Theorem 1: Distributive expansion of a CNF formula $P_c$ (product of sums) results in a DNF formula (sum of products) consisting of all prime implicants for $P_c$. $P_c$ is called a Blake canonical form BCF.

Theorem 2: If we transform a disjunctive clause $C_d$ with $k$ literals to a disjunctive clause of conjunctions $C_m$ by replacing each literal $l_i, i = (1, ..., k)$ with the conjunction $(\neg l_1 \wedge ... \wedge \neg l_{i-1} \wedge l_i)$, then $C_m$ will be logically equivalent to $C_d$. The clause $C_m$ is called a clause with maximized conflicts.

Distributive expansion of $C_m$ shows that it is logically equivalent to the unmaximized clause $C_d$, $C_m = C_d$.

Theorem 3: Distributive expansion of a CNF formula with maximized conflicts $P_m$ (product of sums of products), with simplification of outermost clauses before innermost clauses, results in a DNF formula $P_u$ (sum of products) defining a set of (not necessarily prime) implicants $I_u$ for $P_m$. The implicants from $I_u$ cover all possible solutions for $P_m$. The implicants $I_u$ are unique, in that no implicant $M_i \in I_u$ covers the solutions of any other implicant $M_j \in I_u, i \ne j$.

Motivation:

With the discussion in [BROWN] I have finally found the last piece of the puzzle.

Obviously, the restrictions for syllogistic formulae --- namely removal of duplicate literals and elimination of clauses with contradictory literals --- have been loosened over time. However, this seems to have been a process of ad hoc reasoning.

I am missing an exhaustive formal discussion of the consequences. I.e., the set of logically equivalent DNFs represented by their minimal form of a disjunction of "atomic" literals and the influence on the resulting DNFs of partial assignments, which always cover all possible solutions, albeit in different ways.

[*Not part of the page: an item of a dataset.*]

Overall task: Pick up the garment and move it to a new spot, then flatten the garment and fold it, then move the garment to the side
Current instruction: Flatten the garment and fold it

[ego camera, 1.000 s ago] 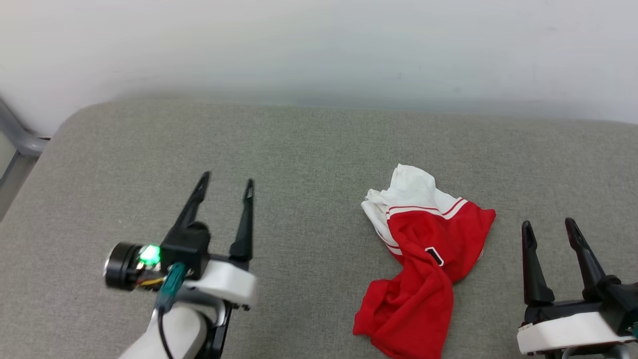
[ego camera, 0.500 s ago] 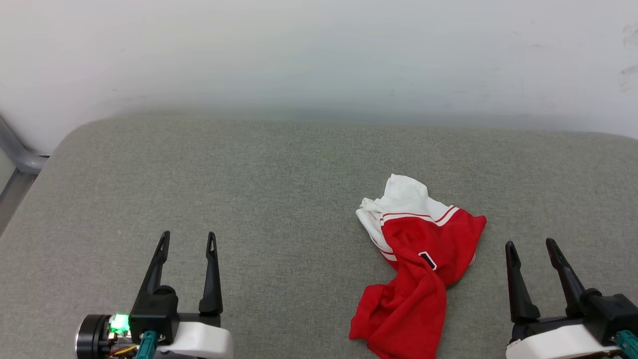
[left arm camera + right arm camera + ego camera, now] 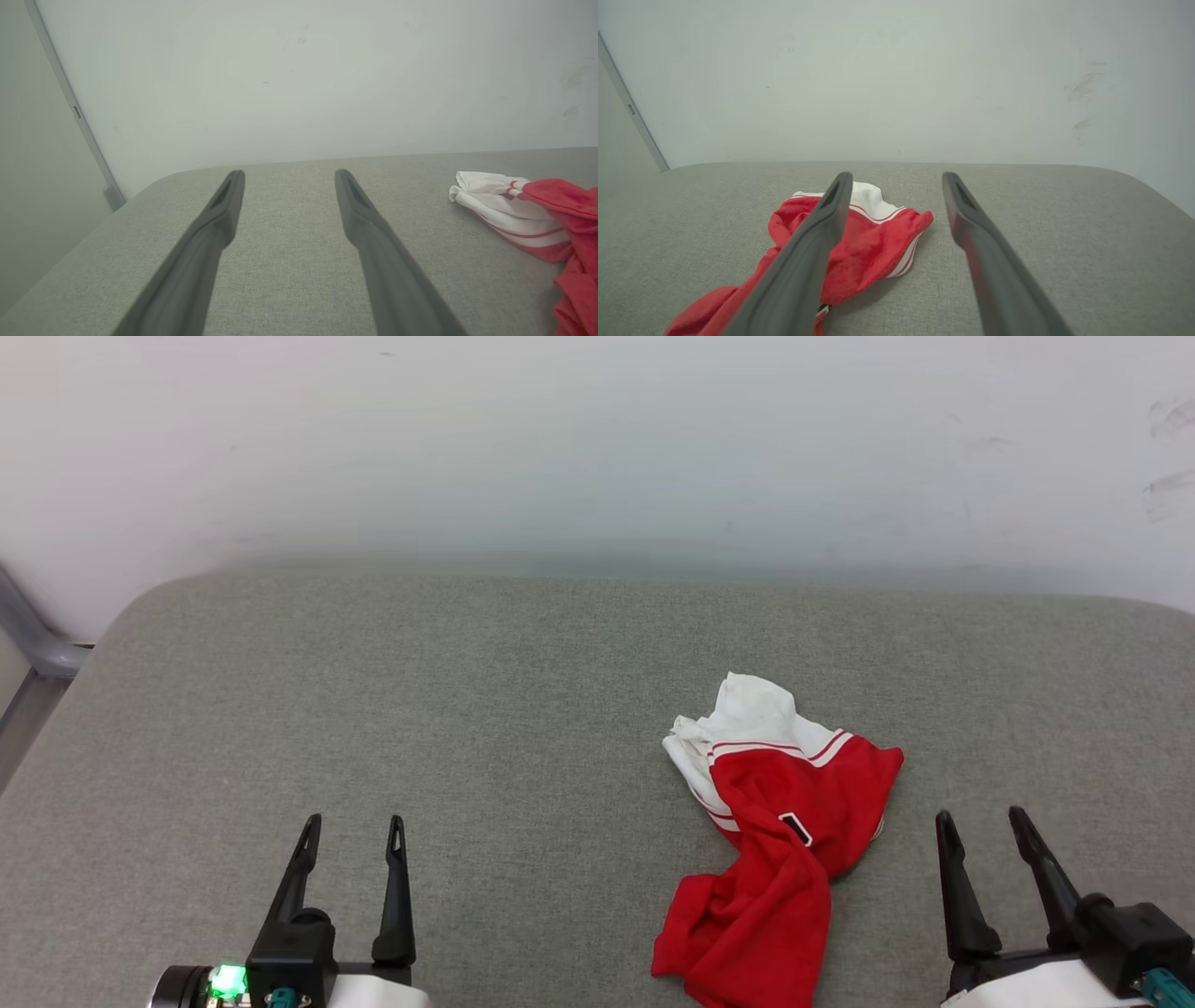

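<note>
Garment (image 3: 780,831) lies crumpled on the right half of the grey padded surface (image 3: 467,709). It is a loose heap with the white sleeve and striped trim toward the wall (image 3: 560,448) and a twisted red tail trailing toward the robot, with only a scrap of black lettering showing. By the look of it, nothing of the task is done. The garment has not been picked up, spread or folded, so the lift to a new spot, the flattening, the folding and the final move aside are all left. The right gripper (image 3: 980,817) stands just to its right, apart from the cloth, fingers spread wide and empty. In the right wrist view the heap (image 3: 873,242) sits ahead and left of those fingers (image 3: 897,177). The left gripper (image 3: 354,823) is well away at the lower left, likewise released and holding nothing, and its own camera shows the shirt (image 3: 537,219) off to the right of its fingers (image 3: 288,175). Against a second ago, the left gripper has drawn back from a raised, slanted pose further over the surface to a low, straight one. The right has sunk slightly in the head view, which has itself shifted. The heap's shape looks unchanged.
</note>
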Controlling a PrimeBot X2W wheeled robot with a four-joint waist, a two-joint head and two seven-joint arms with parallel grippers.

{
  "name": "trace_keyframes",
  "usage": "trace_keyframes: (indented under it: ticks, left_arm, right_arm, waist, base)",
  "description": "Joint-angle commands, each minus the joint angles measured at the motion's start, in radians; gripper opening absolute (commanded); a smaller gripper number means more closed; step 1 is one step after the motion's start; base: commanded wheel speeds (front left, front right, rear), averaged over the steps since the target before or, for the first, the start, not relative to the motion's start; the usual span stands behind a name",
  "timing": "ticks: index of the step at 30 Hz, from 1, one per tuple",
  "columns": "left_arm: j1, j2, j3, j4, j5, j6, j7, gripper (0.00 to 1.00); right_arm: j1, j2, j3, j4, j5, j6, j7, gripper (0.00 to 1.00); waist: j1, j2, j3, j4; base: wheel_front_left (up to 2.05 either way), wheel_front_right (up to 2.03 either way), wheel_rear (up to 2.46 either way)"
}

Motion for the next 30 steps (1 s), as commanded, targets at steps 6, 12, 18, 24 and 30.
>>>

In order to find out, whether I have to do all of that on my own, I use theorem 3 to show, that besides the well-known Blake canonical form BCF, other non-trivial DNFs of implicants with different properties appear, when the input clauses are generalized from CNF to allow non-syllogistic representations, namely the DNFs from theorem 2. Since that also requires a different order of evaluation which is highly non-intuitive to simplification junkies, I assume that I am out of luck.

It can especially be shown that for selection problems in "direct encoding" (Chapter 2, Handbook of Satisfiability), the input based on theorem 2 alone allows a CDCL solver to solve the problem with significantly less decisions than with plain CNF. Small problems (currently 40 variables, 171 clauses) are even solved earlier with the generally less effective "direct encoding" than with the original CNF encoding. Note, that there is actually never a set of implicants generated in that case.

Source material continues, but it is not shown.